To restore strong and stable growth, India will have to curb public borrowing, reduce its external deficit, attract foreign investment and get inflation back down. Thanks to the gridlock in New Delhi, the RBI is being asked to do it all with the one and a half policies at its disposal: interest rates (a powerful economic tool) and foreign-exchange intervention (a puny one). That’s impossible, and it would be a big mistake for the RBI to try.
The central bank’s best bet is to make clear that it will set interest rates to stabilize inflation. This would leave foreign-exchange intervention to lessen volatility in the currency ― a policy the RBI has already tried in a limited way, by selling dollars directly to oil importers.
The country’s reserves are too small for this to be done on a large scale, but there’s no need for that in any event; a cheaper currency is not such a bad thing. It improves India’s competitiveness, and the rupee would have to fall a lot further before it became seriously undervalued in terms of economic fundamentals.

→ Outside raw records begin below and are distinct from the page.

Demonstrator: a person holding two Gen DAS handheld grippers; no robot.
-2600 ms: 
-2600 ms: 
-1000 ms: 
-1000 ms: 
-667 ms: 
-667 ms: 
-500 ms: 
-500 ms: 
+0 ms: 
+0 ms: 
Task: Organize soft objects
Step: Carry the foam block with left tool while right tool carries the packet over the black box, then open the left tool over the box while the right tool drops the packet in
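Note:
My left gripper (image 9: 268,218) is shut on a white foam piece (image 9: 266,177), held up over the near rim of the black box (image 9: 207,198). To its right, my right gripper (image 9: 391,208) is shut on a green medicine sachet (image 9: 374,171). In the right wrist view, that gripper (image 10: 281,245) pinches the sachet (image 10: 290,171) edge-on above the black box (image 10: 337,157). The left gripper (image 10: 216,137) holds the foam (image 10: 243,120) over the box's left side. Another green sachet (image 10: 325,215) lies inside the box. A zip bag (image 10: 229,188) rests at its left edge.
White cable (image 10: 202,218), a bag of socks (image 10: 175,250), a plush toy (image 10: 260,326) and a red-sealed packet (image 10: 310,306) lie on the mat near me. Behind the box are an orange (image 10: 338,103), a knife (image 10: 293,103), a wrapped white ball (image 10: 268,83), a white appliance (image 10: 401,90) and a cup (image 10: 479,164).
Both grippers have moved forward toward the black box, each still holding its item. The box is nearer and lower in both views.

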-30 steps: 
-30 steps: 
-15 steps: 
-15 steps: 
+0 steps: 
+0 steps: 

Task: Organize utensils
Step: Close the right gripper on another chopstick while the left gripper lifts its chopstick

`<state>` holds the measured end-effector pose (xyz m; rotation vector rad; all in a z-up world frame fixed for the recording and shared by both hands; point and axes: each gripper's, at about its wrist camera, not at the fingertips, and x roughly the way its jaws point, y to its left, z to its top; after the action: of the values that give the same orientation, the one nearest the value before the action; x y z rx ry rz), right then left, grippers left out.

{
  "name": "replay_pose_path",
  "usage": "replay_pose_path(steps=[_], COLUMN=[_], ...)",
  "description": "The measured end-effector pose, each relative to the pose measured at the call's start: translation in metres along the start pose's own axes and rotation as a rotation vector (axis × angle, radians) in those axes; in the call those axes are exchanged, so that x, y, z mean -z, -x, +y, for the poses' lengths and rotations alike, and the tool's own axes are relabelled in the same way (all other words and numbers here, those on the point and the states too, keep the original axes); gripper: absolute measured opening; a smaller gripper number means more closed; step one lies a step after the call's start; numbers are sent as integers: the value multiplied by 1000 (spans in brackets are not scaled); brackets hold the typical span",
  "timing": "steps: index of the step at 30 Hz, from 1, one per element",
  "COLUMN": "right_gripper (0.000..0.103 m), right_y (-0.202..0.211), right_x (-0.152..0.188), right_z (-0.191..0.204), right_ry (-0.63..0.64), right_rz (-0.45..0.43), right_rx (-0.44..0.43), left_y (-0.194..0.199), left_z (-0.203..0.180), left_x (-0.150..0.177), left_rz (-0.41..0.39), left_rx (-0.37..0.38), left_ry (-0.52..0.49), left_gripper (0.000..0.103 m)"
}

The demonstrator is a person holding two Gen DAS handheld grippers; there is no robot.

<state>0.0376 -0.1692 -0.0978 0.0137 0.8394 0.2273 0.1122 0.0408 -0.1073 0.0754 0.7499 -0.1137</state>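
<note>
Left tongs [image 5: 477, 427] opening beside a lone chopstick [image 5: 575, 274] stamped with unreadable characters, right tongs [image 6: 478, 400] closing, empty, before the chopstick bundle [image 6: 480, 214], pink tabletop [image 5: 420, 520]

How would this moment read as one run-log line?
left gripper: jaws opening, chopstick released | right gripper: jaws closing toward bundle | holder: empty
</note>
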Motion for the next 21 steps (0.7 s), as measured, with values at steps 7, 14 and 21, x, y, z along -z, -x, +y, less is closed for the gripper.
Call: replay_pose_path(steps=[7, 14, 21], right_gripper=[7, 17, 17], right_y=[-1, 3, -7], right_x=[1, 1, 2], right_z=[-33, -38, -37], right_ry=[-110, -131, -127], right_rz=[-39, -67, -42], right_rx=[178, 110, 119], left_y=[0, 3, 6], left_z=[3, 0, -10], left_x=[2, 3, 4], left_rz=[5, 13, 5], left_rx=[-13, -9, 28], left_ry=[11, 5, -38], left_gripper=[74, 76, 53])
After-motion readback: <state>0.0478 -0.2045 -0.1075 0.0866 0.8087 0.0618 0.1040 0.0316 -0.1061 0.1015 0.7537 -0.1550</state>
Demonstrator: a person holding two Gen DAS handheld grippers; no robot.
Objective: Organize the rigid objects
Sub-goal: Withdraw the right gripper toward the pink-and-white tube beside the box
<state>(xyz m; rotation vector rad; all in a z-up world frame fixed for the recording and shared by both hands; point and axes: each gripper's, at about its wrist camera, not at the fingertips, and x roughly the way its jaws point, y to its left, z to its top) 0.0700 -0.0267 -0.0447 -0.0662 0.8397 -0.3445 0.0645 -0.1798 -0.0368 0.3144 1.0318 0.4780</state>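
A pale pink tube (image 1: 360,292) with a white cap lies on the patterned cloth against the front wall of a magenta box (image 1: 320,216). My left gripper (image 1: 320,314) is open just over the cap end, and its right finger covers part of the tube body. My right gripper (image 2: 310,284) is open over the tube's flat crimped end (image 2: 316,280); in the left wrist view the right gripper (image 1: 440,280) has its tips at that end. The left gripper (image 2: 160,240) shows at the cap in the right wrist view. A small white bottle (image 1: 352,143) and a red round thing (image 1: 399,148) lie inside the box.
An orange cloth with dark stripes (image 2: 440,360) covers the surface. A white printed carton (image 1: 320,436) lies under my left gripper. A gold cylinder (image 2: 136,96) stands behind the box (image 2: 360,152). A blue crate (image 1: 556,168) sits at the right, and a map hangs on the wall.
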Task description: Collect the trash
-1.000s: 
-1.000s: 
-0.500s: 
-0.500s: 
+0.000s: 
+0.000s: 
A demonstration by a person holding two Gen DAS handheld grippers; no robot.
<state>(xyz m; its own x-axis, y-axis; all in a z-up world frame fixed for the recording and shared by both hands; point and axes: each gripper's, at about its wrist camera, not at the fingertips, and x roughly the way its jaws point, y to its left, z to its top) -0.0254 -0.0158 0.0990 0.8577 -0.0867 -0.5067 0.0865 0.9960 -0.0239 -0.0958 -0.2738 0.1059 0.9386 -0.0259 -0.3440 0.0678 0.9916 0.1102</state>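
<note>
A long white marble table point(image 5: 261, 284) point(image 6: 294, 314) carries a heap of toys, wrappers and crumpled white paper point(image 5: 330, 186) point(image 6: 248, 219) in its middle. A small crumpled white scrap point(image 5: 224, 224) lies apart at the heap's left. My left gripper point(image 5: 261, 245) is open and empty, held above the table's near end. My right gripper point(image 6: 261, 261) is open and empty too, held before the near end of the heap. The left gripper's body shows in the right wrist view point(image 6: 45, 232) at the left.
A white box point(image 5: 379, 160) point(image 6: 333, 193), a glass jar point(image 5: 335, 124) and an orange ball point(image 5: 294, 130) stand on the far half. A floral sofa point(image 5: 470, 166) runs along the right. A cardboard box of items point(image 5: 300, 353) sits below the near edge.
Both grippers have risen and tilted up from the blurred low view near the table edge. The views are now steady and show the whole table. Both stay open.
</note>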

True, depending on what else happens, the depreciation may add to inflation ― but containing that risk is what interest rates are for. It is the threat of inflation, not movements in the currency, that should guide interest rates. A clearer statement from the RBI that this is the policy would help to settle nerves.
With inflation already high, adding to aggregate demand can’t be the way to restore growth. On the contrary, because public debt is a mounting concern, the policy mix from now on should include budgetary tightening. To this end, India badly needs to broaden its tax base. Collecting more revenue won’t happen before the election; merely resisting pre-election demands to raise public spending will be difficult enough.
With inflationary pressures ruling out monetary or fiscal stimulus, what can drive growth? The best hope, as ever, is supply-side reform to unleash the country’s still-enormous potential. This is why the rupee’s fall is a blessing in disguise: It gives India’s puny export sector a chance to grow. Making the most of that opportunity requires a new effort by the government to sweep away regulatory and other barriers to investment. This would also attract new foreign capital and ― no less vital ― persuade overseas equity investors to stay put. If they should flee, India would be in much deeper trouble.
Whatever happens, this isn’t a rerun of the earlier crisis. In 1991, India was tied to a fixed exchange rate and almost drove itself bankrupt defending the rupee; with a floating currency and little foreign-currency public debt, this is no longer a danger. Back then, as the crisis engulfed the country, the so-called license raj was mostly dismantled, and soon the economy leapt ahead. In 2013, getting back on the high-growth track demands a second phase of reform, but the scale of the task isn’t so daunting.
India’s problems are soluble. As before, the question is whether its politicians can summon the will without an outright collapse to shock them into action.